SUSAN: Did you – I think I might know the Grant Woods name. Anyway, it is a common mullein. It is an exotic. It’s not one I lay awake at night worrying about.

GRANT: Right.

SUSAN: Some things I’m very concerned about getting off the landscape. This one tends to insert itself into disturbed sites, and it has to have bare ground to colonize. And it’s a biennial, so, it lives two years. The second year, it’s gonna go to seed like it’s going to flower right now.


SUSAN: Will go to seed, and then the plant will die.

GRANT: Yep. Yep.

SUSAN: So, as other things start to move in and all the natives, grasses, and forbs come in and take their place, this plant just dies out. So, it’s not one I worry about.

GRANT: Yeah, and it’ll get choked out. It’s nothing we’re out here trying to control.

SUSAN: It was brought over from Europe because it’s good for diapers, toilet paper.

GRANT: Yes. So, that’s – that kind of goes for our common name. When working in western Kansas or Texas where most things are thorny and kind of hurt, if you put ‘em in a personal area, we call this “Charmin of the Plains.” So, I’ll let you figure out why. “Charmin of the Plains.”

SUSAN: And we call it “the camper’s best friend” for the same reason.

GRANT: “Camper’s best friend.” There you go.

GRANT: So, a lot of people are seeing this grass – pardon me – right here. Especially on these really wet years, it tends to be a little bit more prosperous. Can you tell us what this is?

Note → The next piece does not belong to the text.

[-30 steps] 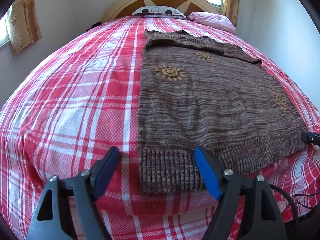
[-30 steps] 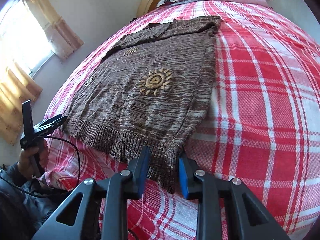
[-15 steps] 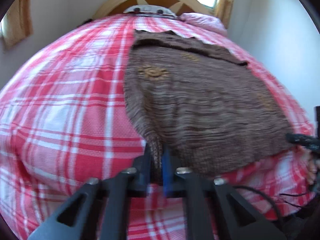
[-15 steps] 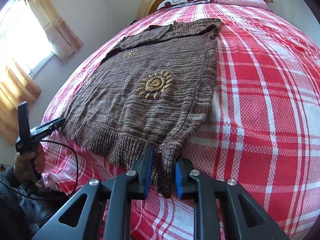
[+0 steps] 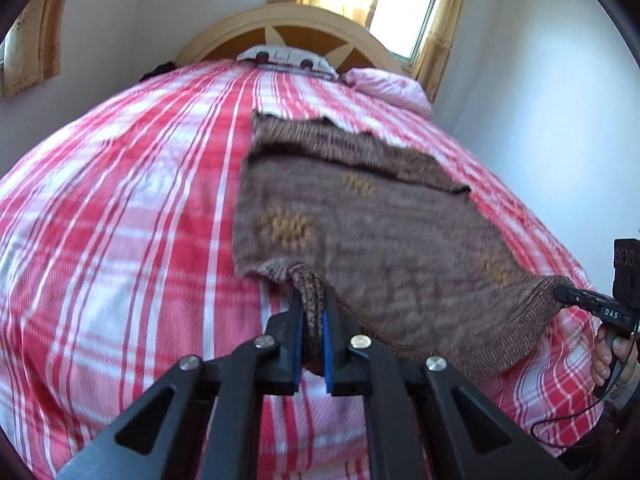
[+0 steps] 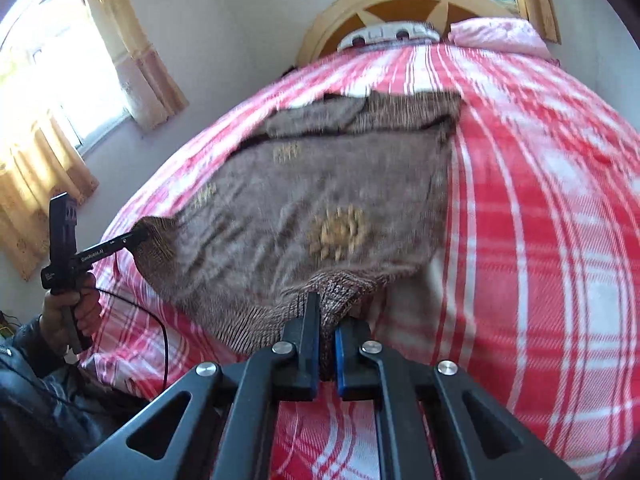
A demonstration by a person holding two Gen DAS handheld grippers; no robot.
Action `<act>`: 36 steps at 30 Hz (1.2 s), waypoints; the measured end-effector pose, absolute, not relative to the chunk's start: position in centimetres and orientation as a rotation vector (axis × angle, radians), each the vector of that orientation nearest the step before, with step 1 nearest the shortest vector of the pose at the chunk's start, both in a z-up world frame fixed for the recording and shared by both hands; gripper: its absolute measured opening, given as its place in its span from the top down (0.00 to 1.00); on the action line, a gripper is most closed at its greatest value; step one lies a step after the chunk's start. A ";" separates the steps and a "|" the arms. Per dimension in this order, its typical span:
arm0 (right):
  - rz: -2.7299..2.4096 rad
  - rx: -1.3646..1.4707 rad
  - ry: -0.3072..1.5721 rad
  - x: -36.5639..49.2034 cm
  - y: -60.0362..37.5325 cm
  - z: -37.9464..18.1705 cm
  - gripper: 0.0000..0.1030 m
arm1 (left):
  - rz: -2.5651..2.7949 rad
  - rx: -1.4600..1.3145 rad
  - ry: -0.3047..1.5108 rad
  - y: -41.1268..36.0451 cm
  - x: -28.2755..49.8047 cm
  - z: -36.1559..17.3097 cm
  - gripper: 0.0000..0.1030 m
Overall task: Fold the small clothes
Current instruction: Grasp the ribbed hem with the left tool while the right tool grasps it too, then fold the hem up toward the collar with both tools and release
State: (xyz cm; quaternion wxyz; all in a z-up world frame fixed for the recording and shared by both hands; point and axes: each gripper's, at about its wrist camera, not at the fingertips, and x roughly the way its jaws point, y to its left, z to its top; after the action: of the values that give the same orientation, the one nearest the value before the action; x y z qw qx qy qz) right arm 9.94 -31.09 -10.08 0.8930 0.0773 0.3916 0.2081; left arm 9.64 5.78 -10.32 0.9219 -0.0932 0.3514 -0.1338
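A: Where is the garment lying, and what are the 2 tools doing?

B: The brown knit sweater [image 5: 380,232] is lying on the red plaid bedspread [image 5: 120,220], filling the centre and right of the left wrist view. Its ribbed hem is running along the near edge, toward the bottom of the frame; its collar end is pointing toward the headboard [image 5: 288,28] at top centre.

A: Jaw state?

B: The left gripper [image 5: 311,332] is pinching 1 hem corner between pressed-together blue pads; the knit is bunching up out of the jaws at lower centre. The right gripper [image 6: 327,344] is doing the same on the other hem corner, at lower centre of its own view. Each tool is also showing in the other's view: the right one at the right edge, the left one at the left edge, both biting ribbing.

A: Which relation is deciding the next move?

B: The long axis is running from the jaws straight away toward the headboard. Both corners are hanging clear of the bedspread, the rest lying flat beyond them. Judgement: the fold is calling for both hands carrying the hem forward, away from the jaws, evenly. Neither hand is nearer; each is sitting on its own corner.
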 end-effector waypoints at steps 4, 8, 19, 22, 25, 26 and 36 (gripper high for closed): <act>0.415 0.161 0.758 11.0 -31.2 -8.6 0.95 | -0.269 -0.206 0.674 6.2 11.6 -8.9 0.92; 0.396 0.164 0.719 12.7 -31.3 -7.5 0.95 | -0.240 -0.225 0.659 6.8 14.1 -8.2 0.92; 0.301 0.168 0.706 21.1 -31.8 -6.4 0.95 | -0.229 -0.235 0.651 6.5 21.6 -6.4 0.93; 0.275 0.182 0.701 23.6 -32.3 -6.3 0.95 | -0.220 -0.230 0.659 6.1 24.2 -6.3 0.93; 0.247 0.205 0.680 25.5 -32.9 -5.8 0.95 | -0.220 -0.236 0.660 6.1 26.1 -6.0 0.93; 0.241 0.214 0.676 26.2 -33.1 -5.7 0.95 | -0.220 -0.238 0.657 6.1 26.6 -5.8 0.93; 0.195 0.199 0.635 32.3 -33.8 -4.1 0.95 | -0.172 -0.205 0.649 5.3 33.0 -5.0 0.93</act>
State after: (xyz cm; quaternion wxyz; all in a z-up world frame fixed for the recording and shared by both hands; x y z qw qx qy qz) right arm 32.34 -33.75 -4.14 0.9405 0.0977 0.3110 0.0958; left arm 33.00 5.30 -4.98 0.9391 -0.1002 0.3178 -0.0844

SUSAN: It’s a wild rye and the way it’s arching – I’m thinking Virginia wild rye? Virginia wild rye is very common all over our landscape and our woodlands, on our glades, along our roadsides, good forage food.

GRANT: Yes. So, a lot of guys see this and misidentify it because of these big awns, or hair-like structures, on here as something else.

SUSAN: As foxtail?


SUSAN: Yes. So, there’s exotic foxtails that do look very similar.

GRANT: But this isn’t a nasty. You don’t need to be busting out the Roundup and trying to kill it. And…

SUSAN: One good way to probably tell is that the nasty foxtails that we don’t really want a lot of will be fairly easy to pull out of the ground. They’re generally more annual. Same with the bromes, the various different bromes that we were worried about. They’ll — most of those are annual. There are some perennial, but most are annual.

GRANT: Deer are extremely selective feeders, and they will browse the most nutritious, most attractive forage each day. So, when you have a very diverse native plant community, it helps them express their full genetic potential, because they’re finding that leaf or that plant that’s best for those conditions, and that may change in a day or two.

GRANT: Providing quality forage year around allows bucks to produce bigger antlers and does to produce more milk and healthier fawns.

DANIEL: You guys learning a lot?

PATRICK: Oh yeah.

TAYLOR: A little bit. Trying to absorb some stuff.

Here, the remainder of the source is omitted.